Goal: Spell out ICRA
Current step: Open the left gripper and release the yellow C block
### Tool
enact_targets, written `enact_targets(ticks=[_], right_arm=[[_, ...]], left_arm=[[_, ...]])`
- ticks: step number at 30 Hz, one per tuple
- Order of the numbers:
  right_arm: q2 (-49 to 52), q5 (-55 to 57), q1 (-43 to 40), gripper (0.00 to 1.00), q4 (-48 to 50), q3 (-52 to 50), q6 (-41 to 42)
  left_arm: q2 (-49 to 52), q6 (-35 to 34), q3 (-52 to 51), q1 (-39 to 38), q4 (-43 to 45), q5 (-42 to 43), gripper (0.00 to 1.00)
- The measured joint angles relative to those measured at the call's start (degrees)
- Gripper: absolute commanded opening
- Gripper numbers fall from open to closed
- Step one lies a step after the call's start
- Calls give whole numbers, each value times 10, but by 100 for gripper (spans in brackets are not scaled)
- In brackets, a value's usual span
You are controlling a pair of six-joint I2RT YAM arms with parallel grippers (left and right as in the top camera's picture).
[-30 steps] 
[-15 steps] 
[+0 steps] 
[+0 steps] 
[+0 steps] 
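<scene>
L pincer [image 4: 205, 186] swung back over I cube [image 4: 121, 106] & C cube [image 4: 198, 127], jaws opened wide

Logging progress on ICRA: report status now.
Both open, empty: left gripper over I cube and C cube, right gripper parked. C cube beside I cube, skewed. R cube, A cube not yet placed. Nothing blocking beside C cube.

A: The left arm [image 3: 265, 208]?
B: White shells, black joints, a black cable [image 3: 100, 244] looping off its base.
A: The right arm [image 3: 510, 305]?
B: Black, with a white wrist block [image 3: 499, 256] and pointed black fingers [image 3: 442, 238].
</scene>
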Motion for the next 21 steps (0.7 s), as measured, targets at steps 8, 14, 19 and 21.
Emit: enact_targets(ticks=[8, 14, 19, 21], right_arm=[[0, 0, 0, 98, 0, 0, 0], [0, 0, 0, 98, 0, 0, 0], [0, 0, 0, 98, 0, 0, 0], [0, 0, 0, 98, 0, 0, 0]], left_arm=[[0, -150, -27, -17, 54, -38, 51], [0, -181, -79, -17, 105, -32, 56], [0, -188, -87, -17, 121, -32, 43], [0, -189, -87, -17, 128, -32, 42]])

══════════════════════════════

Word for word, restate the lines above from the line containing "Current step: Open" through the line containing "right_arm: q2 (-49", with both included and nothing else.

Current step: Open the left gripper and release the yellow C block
### Tool
enact_targets, written `enact_targets(ticks=[_], right_arm=[[_, ...]], left_arm=[[_, ...]])`
- ticks: step number at 30 Hz, one per tuple
- Order of the numbers:
  right_arm: q2 (-49 to 52), q5 (-55 to 57), q1 (-43 to 40), gripper (0.00 to 1.00), q4 (-48 to 50), q3 (-52 to 50), q6 (-41 to 42)

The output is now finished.